Could you filter the records below down to the lines that include the word "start"?

[Opening Source material section]

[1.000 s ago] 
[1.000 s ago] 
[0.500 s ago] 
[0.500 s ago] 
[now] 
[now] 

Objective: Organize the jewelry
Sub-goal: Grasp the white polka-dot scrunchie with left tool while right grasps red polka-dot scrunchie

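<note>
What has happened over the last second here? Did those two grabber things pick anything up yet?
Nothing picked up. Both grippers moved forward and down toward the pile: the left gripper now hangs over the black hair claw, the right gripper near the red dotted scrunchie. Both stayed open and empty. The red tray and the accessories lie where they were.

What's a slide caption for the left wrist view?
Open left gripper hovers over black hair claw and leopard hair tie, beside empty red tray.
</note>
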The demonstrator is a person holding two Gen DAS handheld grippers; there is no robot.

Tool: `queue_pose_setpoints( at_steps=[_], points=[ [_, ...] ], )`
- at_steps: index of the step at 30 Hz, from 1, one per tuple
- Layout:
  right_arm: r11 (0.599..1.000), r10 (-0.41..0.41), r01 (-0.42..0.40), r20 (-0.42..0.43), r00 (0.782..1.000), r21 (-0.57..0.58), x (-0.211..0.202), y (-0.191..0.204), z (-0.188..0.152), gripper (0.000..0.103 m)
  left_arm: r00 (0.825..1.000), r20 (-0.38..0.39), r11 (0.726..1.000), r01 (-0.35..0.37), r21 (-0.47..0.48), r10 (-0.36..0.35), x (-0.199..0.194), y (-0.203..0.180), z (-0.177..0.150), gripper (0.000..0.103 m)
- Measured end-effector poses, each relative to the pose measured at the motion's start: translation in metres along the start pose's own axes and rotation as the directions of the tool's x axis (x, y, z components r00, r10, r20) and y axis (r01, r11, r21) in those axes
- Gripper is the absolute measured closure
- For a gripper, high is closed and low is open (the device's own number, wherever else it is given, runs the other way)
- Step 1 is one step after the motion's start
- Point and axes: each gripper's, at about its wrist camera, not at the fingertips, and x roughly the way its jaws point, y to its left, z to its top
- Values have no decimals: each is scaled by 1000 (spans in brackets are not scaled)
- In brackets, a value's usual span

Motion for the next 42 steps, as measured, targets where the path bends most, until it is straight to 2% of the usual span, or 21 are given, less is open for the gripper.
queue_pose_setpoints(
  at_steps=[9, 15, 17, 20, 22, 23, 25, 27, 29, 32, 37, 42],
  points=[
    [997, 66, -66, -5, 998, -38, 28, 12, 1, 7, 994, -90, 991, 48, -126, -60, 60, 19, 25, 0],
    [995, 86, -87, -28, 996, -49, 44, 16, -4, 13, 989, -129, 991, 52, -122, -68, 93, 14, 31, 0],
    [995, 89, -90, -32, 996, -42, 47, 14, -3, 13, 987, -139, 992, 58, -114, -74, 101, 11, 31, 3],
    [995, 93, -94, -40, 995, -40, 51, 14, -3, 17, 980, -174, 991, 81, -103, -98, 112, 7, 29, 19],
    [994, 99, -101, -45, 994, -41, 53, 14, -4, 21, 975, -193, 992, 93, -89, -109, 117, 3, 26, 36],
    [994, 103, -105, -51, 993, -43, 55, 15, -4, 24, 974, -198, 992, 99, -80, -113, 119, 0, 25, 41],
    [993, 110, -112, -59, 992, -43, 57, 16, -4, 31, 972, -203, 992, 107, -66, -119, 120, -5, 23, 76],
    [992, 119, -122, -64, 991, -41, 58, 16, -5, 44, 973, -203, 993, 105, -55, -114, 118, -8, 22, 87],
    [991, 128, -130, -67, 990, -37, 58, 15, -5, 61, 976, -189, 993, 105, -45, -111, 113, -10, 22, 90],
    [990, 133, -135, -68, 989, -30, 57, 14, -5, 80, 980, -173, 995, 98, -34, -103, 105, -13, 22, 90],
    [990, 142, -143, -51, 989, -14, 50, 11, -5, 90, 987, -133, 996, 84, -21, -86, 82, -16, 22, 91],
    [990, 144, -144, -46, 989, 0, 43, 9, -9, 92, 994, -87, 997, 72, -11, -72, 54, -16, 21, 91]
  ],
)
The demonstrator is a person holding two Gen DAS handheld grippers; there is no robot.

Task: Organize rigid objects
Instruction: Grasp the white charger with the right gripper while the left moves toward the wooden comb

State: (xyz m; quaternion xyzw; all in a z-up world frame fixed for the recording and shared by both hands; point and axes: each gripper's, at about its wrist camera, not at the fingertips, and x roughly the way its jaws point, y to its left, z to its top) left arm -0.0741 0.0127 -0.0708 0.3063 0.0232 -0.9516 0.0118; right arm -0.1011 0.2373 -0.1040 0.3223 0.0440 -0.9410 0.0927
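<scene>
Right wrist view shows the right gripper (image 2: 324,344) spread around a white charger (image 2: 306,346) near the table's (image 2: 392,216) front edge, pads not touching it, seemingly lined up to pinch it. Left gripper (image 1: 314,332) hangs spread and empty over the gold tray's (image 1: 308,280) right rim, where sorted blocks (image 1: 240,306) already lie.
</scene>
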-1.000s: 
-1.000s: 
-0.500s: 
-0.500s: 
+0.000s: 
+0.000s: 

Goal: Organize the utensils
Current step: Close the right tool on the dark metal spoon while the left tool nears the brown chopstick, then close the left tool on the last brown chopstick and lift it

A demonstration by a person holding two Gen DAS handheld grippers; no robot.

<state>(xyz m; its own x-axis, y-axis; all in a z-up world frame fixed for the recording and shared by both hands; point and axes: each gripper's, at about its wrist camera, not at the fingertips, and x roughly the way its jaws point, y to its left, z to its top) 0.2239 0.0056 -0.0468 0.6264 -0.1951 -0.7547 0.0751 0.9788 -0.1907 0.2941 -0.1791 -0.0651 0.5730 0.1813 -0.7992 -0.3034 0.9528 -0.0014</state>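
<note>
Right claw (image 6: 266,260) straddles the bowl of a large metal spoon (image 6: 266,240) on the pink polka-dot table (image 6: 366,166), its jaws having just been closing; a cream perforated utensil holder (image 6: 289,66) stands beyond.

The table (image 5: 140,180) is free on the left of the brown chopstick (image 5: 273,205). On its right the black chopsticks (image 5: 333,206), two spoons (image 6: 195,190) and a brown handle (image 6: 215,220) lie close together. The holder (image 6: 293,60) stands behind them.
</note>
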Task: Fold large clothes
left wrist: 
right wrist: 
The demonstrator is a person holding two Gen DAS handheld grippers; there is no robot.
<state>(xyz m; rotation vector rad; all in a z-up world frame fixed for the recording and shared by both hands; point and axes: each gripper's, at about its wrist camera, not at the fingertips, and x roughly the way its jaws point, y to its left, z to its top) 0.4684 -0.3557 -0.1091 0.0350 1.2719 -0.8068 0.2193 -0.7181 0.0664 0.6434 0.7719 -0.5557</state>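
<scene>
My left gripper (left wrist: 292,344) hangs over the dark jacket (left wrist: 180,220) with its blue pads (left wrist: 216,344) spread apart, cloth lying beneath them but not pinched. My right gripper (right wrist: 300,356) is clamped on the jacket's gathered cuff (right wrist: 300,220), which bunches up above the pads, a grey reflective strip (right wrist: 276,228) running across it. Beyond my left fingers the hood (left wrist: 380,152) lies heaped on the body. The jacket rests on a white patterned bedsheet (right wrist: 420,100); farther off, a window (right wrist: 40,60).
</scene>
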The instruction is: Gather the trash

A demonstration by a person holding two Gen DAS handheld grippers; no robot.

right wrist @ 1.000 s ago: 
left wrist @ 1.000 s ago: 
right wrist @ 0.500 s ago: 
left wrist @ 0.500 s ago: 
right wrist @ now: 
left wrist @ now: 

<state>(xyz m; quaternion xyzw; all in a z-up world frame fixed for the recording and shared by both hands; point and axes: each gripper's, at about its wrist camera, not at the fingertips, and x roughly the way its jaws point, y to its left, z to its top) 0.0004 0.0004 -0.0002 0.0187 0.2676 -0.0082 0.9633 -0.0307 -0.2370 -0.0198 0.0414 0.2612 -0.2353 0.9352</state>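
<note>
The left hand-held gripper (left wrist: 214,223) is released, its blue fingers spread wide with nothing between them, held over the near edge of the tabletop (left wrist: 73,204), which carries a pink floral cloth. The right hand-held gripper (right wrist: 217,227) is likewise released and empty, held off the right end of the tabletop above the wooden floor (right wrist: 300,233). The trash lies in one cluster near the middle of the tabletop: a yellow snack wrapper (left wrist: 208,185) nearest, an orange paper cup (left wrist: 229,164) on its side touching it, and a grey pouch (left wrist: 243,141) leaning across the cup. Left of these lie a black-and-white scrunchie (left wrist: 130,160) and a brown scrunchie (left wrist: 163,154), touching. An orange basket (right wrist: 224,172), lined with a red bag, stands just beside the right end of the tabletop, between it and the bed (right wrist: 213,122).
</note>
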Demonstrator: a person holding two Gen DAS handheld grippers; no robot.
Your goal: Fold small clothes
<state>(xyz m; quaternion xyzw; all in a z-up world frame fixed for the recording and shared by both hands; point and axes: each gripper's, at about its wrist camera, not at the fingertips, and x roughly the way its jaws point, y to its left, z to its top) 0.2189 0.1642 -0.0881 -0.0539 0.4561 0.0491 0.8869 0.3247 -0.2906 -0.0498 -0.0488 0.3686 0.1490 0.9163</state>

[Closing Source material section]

▶ **Exercise response**
- Measured end-effector poses, each relative to the pose measured at the motion's start: translation in metres along the start pose's own axes and rotation as the directions of the tool's x axis (x, y, z components r00, r10, r20) and y axis (r01, r11, r21) in those axes
- Step 1 is one step after the motion's start

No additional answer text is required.